PROVIDED INFORMATION:
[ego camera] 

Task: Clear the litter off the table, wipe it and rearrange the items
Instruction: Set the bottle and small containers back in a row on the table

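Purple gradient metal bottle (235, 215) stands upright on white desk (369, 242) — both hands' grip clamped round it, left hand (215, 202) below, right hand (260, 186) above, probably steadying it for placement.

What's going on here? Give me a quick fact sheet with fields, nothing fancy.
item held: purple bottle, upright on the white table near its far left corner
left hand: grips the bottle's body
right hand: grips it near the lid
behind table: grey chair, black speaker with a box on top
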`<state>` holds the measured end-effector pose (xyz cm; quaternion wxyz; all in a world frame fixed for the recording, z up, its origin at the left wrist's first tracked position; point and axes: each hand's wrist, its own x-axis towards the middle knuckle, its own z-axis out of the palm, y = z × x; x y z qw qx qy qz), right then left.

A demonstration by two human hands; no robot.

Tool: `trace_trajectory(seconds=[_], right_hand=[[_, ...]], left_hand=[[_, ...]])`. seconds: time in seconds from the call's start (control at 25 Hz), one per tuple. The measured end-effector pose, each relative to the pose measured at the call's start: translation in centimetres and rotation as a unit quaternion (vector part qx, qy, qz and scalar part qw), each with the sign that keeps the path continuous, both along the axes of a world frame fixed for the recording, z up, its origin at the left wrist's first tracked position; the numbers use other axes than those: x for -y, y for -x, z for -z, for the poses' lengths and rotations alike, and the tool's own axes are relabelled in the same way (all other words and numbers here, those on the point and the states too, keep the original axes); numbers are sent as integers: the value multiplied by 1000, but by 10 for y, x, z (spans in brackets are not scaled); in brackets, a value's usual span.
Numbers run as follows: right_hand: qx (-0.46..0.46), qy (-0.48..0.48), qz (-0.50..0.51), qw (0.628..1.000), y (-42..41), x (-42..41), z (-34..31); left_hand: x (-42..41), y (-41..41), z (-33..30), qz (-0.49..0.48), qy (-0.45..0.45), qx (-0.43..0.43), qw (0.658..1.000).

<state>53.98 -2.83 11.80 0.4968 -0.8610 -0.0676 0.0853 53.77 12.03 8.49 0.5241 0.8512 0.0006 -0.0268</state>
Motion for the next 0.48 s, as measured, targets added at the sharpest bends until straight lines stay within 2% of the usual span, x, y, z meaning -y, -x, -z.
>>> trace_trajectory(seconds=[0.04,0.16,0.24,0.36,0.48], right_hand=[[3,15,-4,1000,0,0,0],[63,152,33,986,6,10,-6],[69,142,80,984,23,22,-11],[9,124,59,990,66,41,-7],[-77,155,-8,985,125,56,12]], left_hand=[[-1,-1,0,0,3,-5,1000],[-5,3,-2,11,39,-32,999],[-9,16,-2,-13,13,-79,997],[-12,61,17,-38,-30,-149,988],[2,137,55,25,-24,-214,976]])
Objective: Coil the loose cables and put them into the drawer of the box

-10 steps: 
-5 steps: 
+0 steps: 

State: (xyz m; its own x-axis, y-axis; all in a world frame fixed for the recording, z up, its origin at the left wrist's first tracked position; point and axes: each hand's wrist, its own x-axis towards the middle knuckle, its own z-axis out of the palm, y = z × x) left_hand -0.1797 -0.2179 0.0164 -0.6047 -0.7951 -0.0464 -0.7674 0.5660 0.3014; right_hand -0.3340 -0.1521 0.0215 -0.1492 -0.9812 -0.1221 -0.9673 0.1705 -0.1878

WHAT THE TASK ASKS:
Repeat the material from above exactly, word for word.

ANSWER SECTION:
[ego camera] 

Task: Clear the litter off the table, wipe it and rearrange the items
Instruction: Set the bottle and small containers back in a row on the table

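Purple gradient metal bottle (235, 215) stands upright on white desk (369, 242) — both hands' grip clamped round it, left hand (215, 202) below, right hand (260, 186) above, probably steadying it for placement.

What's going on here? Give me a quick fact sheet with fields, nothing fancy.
item held: purple bottle, upright on the white table near its far left corner
left hand: grips the bottle's body
right hand: grips it near the lid
behind table: grey chair, black speaker with a box on top
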`<state>` holds the measured end-effector pose (xyz cm; quaternion wxyz; all in a world frame fixed for the recording, z up, its origin at the left wrist's first tracked position; point and axes: each hand's wrist, its own x-axis towards the middle knuckle, its own z-axis out of the palm, y = z × x; x y z qw qx qy qz), right then left.

A demonstration by two human hands; no robot.

Tool: `trace_trajectory(seconds=[_], right_hand=[[_, ...]], left_hand=[[_, ...]])`. seconds: time in seconds from the call's start (control at 25 Hz), one per tuple. The measured end-effector pose, each relative to the pose measured at the call's start: translation in centimetres and rotation as a unit quaternion (vector part qx, qy, qz and scalar part qw), each with the sign that keeps the path continuous, both along the axes of a world frame fixed for the recording, z up, its origin at the left wrist's first tracked position; the numbers use other axes than those: x for -y, y for -x, z for -z, for the poses' lengths and rotations alike, and the tool's own axes are relabelled in the same way (all other words and numbers here, those on the point and the states too, keep the original axes); numbers are sent as integers: the value multiplied by 1000, but by 10 for y, x, z (spans in brackets are not scaled); in brackets, a value's usual span.
Numbers run as follows: right_hand: qx (-0.46..0.46), qy (-0.48..0.48), qz (-0.50..0.51), qw (0.628..1.000), y (-42..41), x (-42..41), z (-34..31); left_hand: x (-42..41), y (-41..41), z (-33..30), qz (-0.49..0.48), qy (-0.45..0.45), qx (-0.43..0.43), qw (0.658..1.000).

<state>53.98 -2.83 11.80 0.4968 -0.8610 -0.0676 0.0853 53.77 12.03 8.49 0.5241 0.8512 0.0006 -0.0268</state>
Motion for the next 0.48 s, as measured, targets added at the sharpest bends until straight lines stay within 2% of the usual span, x, y, z meaning -y, -x, -z.
>>> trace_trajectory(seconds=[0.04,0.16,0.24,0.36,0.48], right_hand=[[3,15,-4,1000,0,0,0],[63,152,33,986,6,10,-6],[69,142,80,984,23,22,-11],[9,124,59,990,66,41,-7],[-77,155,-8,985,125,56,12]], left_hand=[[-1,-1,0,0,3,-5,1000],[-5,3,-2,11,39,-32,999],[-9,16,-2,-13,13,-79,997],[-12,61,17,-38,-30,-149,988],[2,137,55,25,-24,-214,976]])
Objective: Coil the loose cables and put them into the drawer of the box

-10 steps: 
-5 steps: 
+0 steps: 

State: (xyz m; its own x-axis, y-axis; all in a world frame fixed for the recording, z up, its origin at the left wrist's first tracked position; point and axes: each hand's wrist, its own x-axis towards the middle knuckle, its own z-axis out of the palm, y = z × x) left_hand -0.1797 -0.2179 0.0164 -0.6047 -0.7951 -0.0464 -0.7674 0.5660 0.3014; right_hand -0.3340 -0.1521 0.0215 -0.1492 -0.9812 -0.1221 -0.9673 0.1705 -0.1878

The response to the exercise is now complete.